**Dataset**
————

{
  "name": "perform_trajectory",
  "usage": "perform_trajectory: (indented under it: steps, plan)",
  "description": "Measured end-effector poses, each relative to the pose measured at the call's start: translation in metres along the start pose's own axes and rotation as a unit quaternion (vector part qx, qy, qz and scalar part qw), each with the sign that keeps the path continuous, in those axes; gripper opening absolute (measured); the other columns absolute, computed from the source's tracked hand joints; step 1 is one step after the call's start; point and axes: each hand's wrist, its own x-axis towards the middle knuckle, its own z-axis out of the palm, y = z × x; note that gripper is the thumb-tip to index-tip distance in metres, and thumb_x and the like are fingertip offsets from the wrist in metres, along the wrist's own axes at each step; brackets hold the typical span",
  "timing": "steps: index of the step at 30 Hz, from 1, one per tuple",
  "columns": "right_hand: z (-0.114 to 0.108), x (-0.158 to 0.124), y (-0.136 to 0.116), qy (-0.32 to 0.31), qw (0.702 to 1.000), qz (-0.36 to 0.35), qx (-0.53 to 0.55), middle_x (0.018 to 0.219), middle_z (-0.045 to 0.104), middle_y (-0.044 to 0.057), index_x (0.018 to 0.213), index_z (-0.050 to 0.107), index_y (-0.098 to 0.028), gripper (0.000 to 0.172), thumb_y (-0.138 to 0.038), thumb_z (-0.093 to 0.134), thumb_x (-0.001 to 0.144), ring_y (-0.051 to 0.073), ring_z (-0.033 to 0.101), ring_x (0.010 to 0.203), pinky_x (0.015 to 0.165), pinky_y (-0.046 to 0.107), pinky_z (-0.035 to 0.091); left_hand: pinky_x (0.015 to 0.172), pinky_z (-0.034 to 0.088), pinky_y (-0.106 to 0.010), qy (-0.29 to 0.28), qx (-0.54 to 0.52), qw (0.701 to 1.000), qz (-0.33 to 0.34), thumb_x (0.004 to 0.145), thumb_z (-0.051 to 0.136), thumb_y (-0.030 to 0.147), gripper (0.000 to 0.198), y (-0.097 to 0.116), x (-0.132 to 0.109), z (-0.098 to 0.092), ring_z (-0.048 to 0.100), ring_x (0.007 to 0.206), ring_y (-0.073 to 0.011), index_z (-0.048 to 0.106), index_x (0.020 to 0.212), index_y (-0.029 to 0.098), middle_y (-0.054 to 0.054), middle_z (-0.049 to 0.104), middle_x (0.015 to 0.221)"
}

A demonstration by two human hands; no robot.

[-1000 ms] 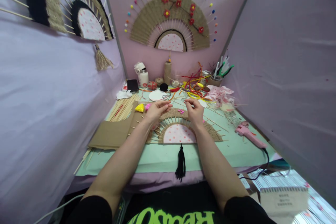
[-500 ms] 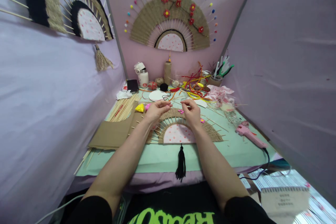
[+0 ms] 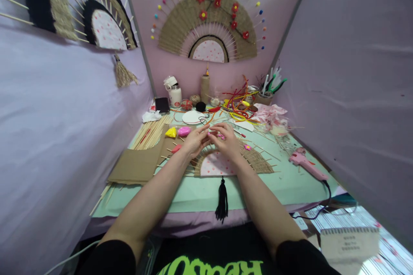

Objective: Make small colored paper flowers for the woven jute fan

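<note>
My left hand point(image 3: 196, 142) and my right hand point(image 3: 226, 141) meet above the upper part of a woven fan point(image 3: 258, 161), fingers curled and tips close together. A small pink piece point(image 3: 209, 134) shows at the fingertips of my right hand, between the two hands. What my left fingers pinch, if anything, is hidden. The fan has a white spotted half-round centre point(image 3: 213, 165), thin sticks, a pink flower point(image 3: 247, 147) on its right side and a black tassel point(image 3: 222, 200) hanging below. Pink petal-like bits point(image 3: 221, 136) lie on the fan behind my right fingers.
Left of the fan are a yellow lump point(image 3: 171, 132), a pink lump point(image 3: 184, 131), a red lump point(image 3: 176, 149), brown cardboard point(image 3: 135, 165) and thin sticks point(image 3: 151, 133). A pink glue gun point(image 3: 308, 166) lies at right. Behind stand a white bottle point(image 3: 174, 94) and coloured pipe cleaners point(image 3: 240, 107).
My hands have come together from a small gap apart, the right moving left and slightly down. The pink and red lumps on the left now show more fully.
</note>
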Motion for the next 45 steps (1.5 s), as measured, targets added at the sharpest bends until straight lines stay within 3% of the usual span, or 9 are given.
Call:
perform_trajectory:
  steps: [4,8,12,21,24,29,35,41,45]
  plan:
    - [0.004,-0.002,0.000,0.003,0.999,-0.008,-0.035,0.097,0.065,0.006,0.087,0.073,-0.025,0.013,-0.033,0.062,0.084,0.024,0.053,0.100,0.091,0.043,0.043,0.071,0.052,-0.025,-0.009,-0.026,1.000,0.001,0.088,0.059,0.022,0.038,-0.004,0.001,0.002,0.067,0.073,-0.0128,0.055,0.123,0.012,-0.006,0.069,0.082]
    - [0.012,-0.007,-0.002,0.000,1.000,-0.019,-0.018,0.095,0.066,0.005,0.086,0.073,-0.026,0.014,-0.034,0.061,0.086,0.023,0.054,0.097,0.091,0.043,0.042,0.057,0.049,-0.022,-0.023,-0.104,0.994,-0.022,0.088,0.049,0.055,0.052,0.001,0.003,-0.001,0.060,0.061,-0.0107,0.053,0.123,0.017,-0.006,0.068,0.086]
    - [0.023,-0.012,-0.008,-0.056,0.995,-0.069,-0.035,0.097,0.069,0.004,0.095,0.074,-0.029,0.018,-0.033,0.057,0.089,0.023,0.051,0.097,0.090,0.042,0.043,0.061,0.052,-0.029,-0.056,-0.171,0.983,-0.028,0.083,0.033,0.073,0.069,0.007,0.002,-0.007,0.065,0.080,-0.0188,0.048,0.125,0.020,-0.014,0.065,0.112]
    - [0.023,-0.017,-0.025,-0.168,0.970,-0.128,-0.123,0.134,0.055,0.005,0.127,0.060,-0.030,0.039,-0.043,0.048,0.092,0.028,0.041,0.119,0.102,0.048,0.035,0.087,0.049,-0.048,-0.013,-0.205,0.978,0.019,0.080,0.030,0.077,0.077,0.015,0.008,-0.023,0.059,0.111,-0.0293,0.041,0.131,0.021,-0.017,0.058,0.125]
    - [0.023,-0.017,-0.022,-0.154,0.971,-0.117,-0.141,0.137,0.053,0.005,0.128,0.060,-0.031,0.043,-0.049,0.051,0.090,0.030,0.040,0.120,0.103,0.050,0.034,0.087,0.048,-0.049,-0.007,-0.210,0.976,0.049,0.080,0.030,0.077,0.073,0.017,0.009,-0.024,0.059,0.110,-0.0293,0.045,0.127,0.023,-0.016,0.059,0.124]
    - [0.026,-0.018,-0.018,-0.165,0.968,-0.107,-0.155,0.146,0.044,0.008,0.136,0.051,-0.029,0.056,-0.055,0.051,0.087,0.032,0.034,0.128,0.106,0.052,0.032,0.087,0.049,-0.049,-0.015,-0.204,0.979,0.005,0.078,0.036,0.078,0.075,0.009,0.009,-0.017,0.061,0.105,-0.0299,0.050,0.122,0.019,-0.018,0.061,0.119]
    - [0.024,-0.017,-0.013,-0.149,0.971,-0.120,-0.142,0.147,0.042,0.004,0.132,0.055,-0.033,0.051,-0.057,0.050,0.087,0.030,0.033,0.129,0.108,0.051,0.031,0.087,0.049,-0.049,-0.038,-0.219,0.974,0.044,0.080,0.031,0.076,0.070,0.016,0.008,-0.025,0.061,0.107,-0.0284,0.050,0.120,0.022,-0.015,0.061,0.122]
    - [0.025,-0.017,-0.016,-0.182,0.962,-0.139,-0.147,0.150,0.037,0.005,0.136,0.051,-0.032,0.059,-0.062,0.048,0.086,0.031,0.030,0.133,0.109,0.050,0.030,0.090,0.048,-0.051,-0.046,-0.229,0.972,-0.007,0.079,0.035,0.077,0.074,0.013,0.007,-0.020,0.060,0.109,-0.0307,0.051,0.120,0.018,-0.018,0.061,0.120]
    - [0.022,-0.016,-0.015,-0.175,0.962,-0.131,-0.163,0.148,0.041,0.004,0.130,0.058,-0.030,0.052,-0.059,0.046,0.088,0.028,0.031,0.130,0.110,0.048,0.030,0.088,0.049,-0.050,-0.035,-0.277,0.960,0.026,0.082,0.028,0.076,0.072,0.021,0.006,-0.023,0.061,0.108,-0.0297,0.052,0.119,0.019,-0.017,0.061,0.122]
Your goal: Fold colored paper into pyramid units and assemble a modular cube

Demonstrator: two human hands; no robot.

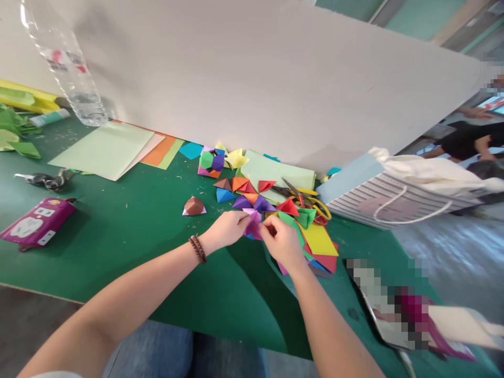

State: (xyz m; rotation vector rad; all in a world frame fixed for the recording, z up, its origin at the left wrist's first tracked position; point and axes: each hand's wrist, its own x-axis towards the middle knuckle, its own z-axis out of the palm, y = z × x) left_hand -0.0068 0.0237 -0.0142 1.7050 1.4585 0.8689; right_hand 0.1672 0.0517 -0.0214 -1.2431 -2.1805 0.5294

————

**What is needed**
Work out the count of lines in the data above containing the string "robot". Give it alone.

**Reply**
2